Anwar : ya mas, (sesekali mengucapkan nada dengan ngantuk)
Kedua orang yang berjaga mengikuti jejak Amzi, Hudi, dan Yahya yang sudah tidur berdekatan. Edipun masih berjaga. Anwar juga sudah tertidur. Akhirnya Edi juga tidur pula. Di tengah hujan yang deras mereka tertidur bersama hingga pagi. Tanpa ada yang berjaga malam. Hujan membuat mereka bersama merasakan kehangatan dan kebersamaan.
Lampu malam mati dan muncul sinar matahari yang terang.
Hudi    : Ayo bangun-bangun.
Amzi   : ya, ini mau bangun. (diikuti yahya, Anwar dan Edi)
Lalu mereka berbagi tugas, Hudi membuat api unggun pagi. Edi dan Amzi mencari singkong. Yahya dan Anwar mengisi wada air di sumber air.
Amzi   : Ini singkong yang kami dapat.
Hudi    : Wah besar-besar sekali, dari mana ini dapat?.
Amzi   : Dari bawah sana, Edi yang ngali.
(Tiba-tiba Anwar dan Yahya juga datang dengan membawa air)
Yahya  : Ini kami dapat air banyak. Memang kami pencari air dan kayu.
Anwar : hah, Mas yahya in. (sambil tertawa)
Edi      : Ayo ini segera dikupas singkongnya. Dan siapkan air. (memotong-motong singkong )
Anwar : ya Mas Edi, Mana saya bantu.
Yahya  : Mana-mana aku juga akan bantu
(Amzi memengang kamera dan memfoto-foto kegiatan mereka berempat)
Hudi    : Apa ini tidak dipotong telalu kecil saja biar cepat matang.
Edi      : ya juga sih,
Semua sudah selesai dan singkong juga sudah dimasak, mereka diam dan memaikan api unggun. Akhirnya singgkong masak. Mereka makan bersama, dan terus siap-siap melanjutkan pulang sekaligus mencari jalan baru.

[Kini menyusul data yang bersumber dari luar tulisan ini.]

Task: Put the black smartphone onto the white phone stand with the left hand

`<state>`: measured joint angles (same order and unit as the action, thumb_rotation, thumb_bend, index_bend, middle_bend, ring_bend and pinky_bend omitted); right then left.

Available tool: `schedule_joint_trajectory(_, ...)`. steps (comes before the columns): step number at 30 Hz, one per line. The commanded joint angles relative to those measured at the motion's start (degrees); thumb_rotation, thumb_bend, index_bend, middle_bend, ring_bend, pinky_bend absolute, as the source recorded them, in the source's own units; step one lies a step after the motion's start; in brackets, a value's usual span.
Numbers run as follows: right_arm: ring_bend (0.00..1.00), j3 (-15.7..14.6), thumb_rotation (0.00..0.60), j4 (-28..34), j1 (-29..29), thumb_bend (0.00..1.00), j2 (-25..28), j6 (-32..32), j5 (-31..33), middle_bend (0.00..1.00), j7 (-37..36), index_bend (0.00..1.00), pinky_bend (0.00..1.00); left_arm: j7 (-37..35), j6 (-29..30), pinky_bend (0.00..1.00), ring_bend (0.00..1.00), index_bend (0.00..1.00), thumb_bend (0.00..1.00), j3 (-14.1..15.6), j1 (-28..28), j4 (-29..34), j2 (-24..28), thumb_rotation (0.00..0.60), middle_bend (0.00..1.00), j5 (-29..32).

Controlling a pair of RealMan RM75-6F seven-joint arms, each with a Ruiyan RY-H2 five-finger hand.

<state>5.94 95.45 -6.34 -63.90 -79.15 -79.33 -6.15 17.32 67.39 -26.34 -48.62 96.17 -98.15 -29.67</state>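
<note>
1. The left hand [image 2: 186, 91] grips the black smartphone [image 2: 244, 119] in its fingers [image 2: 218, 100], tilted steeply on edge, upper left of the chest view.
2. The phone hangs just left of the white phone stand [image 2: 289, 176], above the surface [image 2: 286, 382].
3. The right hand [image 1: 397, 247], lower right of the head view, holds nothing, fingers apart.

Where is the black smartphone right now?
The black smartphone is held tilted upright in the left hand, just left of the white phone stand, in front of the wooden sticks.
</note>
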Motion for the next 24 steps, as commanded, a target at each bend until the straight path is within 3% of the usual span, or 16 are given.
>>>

Amzi   : mari kita bersih dan terus siap-siap pulang.
Edi      : Oke Zi.
Hudi    : Oke sayang.
Amzi   : Sudah semua tidak ada yang tertinggal, mari kita pulang.
Berjalan menuju jalan baru yang dibuat oleh Hudi sebagai komandan jalan. Akhirnya jalan ditemukan dan mereka semua pulang.

Lampu mati dan diikuti  oleh suara gemercik air yang jernih.